What you should do:
Where the listing below reaches the line containing "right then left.", start writing out lines exactly, and stop once the line containing "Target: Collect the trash" has been written.

Records to process:
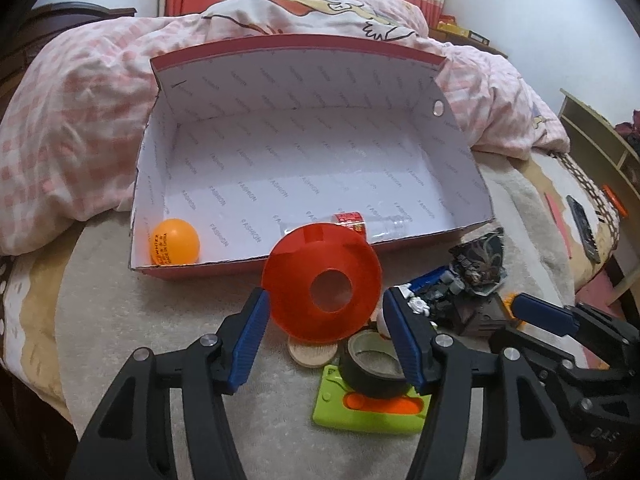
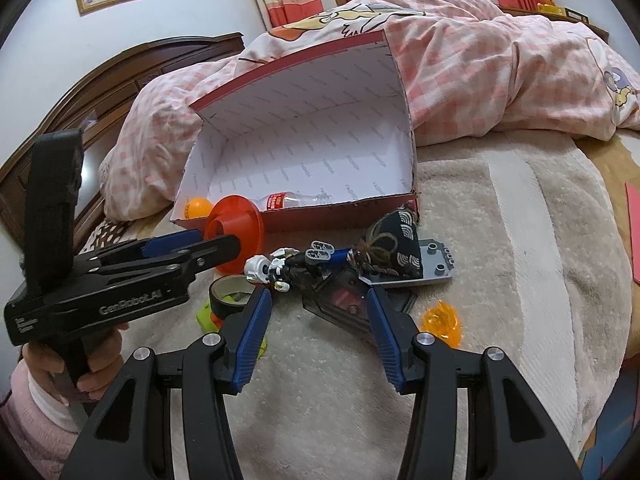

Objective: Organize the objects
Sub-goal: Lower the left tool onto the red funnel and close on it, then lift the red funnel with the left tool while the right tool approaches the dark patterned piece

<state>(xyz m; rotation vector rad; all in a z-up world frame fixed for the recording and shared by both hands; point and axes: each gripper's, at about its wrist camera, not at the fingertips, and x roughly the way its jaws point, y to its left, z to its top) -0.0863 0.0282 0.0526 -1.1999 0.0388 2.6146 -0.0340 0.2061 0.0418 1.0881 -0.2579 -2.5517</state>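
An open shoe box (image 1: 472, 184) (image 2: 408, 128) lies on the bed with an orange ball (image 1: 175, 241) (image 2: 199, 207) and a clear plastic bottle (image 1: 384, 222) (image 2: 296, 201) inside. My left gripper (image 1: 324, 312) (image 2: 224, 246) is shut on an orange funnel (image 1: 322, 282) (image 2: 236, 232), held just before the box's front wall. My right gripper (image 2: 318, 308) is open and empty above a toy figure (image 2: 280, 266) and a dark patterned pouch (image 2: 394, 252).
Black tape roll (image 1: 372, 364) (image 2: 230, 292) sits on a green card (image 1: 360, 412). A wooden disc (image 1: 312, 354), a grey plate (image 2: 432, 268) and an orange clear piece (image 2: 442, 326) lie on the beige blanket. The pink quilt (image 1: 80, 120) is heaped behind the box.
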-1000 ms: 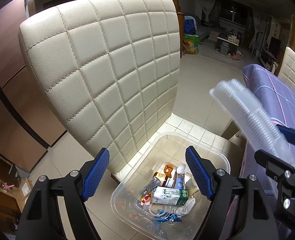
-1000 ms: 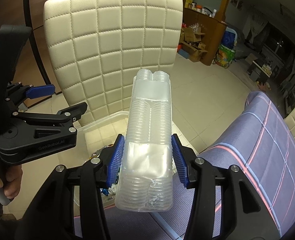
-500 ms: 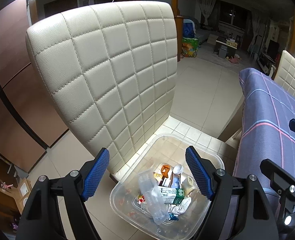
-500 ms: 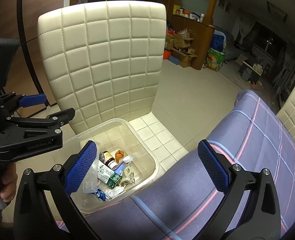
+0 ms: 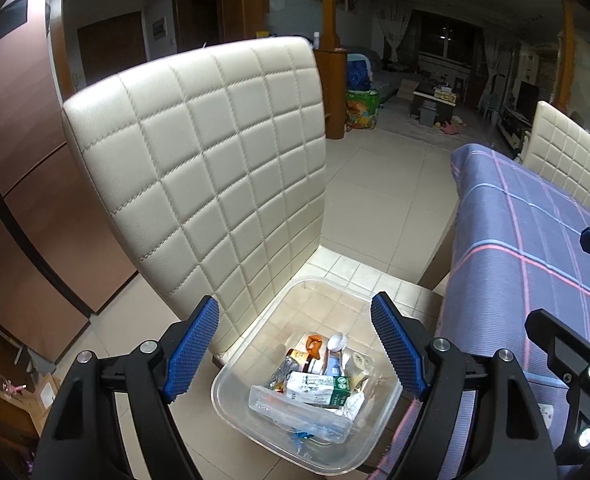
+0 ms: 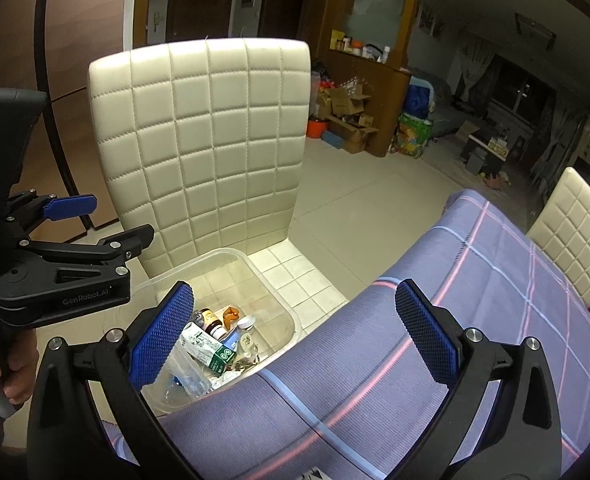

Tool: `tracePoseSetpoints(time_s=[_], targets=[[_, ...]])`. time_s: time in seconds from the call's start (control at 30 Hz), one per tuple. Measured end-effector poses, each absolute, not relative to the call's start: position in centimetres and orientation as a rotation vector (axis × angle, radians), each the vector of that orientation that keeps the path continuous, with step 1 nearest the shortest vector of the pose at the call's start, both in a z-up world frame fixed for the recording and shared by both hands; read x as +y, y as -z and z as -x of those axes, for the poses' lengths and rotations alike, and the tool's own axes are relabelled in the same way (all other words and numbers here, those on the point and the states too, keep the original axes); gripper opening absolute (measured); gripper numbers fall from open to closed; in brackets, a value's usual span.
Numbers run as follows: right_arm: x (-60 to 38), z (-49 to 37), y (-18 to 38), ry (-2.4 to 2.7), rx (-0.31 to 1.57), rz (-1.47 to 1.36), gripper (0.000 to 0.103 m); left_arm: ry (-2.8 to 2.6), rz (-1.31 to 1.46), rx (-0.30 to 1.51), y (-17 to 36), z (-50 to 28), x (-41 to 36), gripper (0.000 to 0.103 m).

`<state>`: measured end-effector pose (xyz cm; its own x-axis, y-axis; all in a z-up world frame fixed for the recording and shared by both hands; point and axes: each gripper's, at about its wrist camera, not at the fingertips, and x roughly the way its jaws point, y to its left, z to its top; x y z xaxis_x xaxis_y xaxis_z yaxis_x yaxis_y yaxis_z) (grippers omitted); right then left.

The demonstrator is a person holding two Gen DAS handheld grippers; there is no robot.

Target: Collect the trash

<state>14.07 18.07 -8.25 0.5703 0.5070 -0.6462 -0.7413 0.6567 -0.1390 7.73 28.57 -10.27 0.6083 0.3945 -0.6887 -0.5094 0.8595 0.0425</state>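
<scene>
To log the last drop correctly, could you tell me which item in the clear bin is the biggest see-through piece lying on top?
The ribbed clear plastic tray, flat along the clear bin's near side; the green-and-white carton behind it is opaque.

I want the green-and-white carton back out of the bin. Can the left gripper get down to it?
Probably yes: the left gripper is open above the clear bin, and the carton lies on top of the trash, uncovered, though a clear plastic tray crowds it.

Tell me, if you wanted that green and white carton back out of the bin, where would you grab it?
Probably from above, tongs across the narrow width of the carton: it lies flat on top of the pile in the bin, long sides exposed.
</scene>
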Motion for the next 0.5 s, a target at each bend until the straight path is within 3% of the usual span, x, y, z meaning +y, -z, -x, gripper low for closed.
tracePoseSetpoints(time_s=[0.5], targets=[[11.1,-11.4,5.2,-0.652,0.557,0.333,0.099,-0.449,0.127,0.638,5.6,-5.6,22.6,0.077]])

Exercise output:
`<state>`: measured end-effector pose (xyz cm; its own x-axis, y-axis; all in a z-up world frame fixed for the recording and shared by both hands; point and axes: each gripper's, at about its wrist camera, not at the fingertips, and x roughly the way its jaws point, y to its left, z to its top; x y z xaxis_x xaxis_y xaxis_z yaxis_x yaxis_y yaxis_z) (grippers omitted); right then left.

The demonstrator is a person holding two Gen DAS handheld grippers; there is no robot.

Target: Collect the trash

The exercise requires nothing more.